The following table shows revenue by source for the three months ended March 31, 2007 and 2006:

(Dollars in thousands) Three Months Ended March 31,
  2007 2006 % change
 
Equipment sales $293,610 $302,757 (3)%
Supplies  100,302  82,811 21%
Software  43,082  41,995 3%
Rentals  188,070  196,812 (4)%
Financing  190,580  178,145 7%
Support services  186,304  170,766 9%
Business services  412,289  388,360 6%
      Total revenue $1,414,237 $1,361,646 4%

Equipment sales revenue decreased by 3% from the prior year. This decrease was primarily due to lower sales of mail finishing equipment in the U.S. and U.K. and lower placement of production mail equipment in Europe.

Supplies revenue increased by 21% from the prior year. This growth was primarily driven by our customers’ continued migration to digital technology, incremental revenue from the acquisition of our print management business in the third quarter of last year, which contributed 4%, and foreign currency translation, which contributed 3%.

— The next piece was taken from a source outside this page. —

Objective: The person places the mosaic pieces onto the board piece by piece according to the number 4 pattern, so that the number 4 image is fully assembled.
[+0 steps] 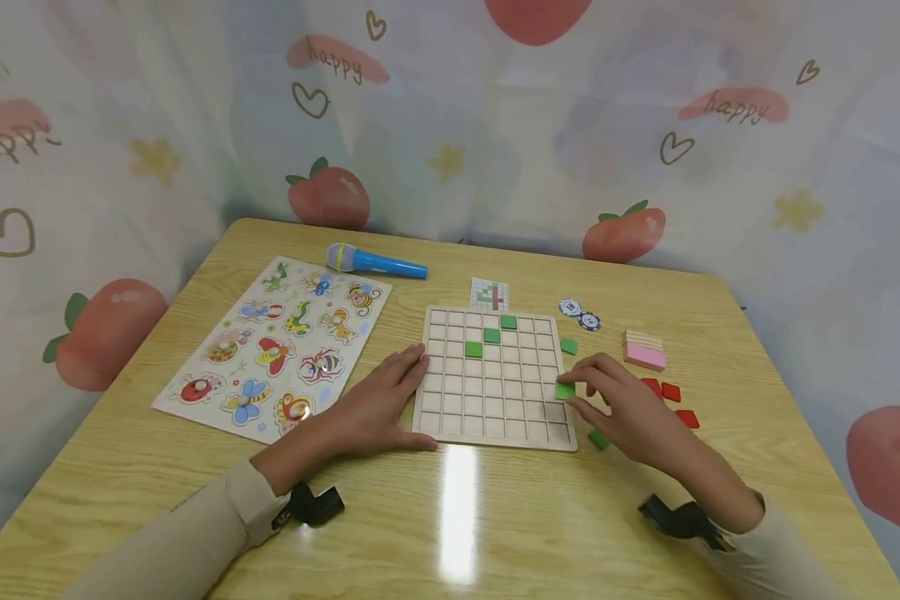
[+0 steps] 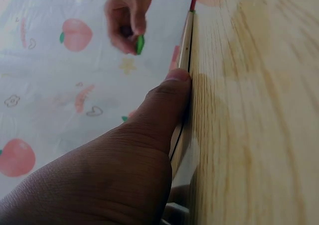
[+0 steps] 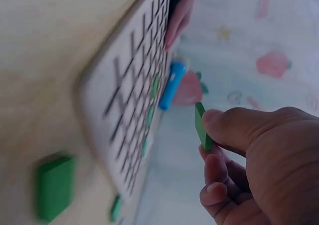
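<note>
Over the right edge of the grid board, your right grip pinches a green tile.
Your thumb and fingertips are clamped on it, and it is held up clear of the board. Your left grip lies along the board's left edge, thumb apart from the fingers, at the near corner. Three placed tiles, also green, sit in cells, forming a diagonal that climbs away to your right. Two loose tiles, green too, lie just off the board's right side on the table. Farther right are some red tiles and a pink-and-pale stack. Beyond the board lie a small card, two chips and a blue microphone; to your left, an insect puzzle.
</note>
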The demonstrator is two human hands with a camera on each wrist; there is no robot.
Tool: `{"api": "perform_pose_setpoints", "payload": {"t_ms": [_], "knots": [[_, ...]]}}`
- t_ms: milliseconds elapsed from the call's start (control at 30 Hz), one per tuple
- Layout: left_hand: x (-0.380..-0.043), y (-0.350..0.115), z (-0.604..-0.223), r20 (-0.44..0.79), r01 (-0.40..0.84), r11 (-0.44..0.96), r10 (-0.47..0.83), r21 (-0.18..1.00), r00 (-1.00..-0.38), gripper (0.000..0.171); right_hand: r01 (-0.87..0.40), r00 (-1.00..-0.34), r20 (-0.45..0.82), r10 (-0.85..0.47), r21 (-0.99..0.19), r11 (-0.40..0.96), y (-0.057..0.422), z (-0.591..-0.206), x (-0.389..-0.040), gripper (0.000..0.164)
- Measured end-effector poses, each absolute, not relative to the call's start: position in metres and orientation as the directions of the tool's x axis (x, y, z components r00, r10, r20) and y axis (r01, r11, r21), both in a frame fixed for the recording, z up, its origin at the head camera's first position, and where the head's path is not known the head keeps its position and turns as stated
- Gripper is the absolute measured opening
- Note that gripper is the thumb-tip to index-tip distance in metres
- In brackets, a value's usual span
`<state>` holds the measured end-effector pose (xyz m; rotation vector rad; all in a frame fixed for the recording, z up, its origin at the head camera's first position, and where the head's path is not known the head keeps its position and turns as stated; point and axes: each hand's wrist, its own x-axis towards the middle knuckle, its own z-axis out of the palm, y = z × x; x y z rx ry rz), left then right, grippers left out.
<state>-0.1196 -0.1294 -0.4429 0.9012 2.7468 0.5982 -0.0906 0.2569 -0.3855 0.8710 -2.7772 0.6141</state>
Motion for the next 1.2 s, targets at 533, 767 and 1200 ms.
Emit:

Software revenue increased by 3% from the prior year driven by acquisitions.

Rentals revenue decreased from the prior year primarily due to customers continuing to downsize to smaller machines.

Financing revenue increased by 7% primarily due to higher revenue from payment solutions. Foreign currency translation accounted for 1% of this growth.

Support services revenue increased by 9% from the prior year period. This growth was primarily driven by higher service revenue from production mail and mailing equipment. Acquisitions contributed 3% and foreign currency translation contributed 2%.

Business services revenue increased by 6% from the prior year period. This growth was driven by higher revenue in mail and marketing services, acquisitions, which contributed 3%, and foreign currency translation, which accounted for 1%.

Costs and expenses

(Dollars in thousands) Three Months Ended March 31,
  2007 2006
 
Cost of equipment sales $148,256 $152,980
Cost of supplies $26,123 $20,608
Cost of software $11,548 $10,179
Cost of rentals $42,421 $43,539
Cost of support services $105,504 $96,296
Cost of business services $323,651 $306,324
Selling, general and administrative $425,402 $417,662
Research and development $43,569 $41,535

Cost of equipment sales as a percentage of revenue was 50.5% in the first quarter of 2007 and 2006.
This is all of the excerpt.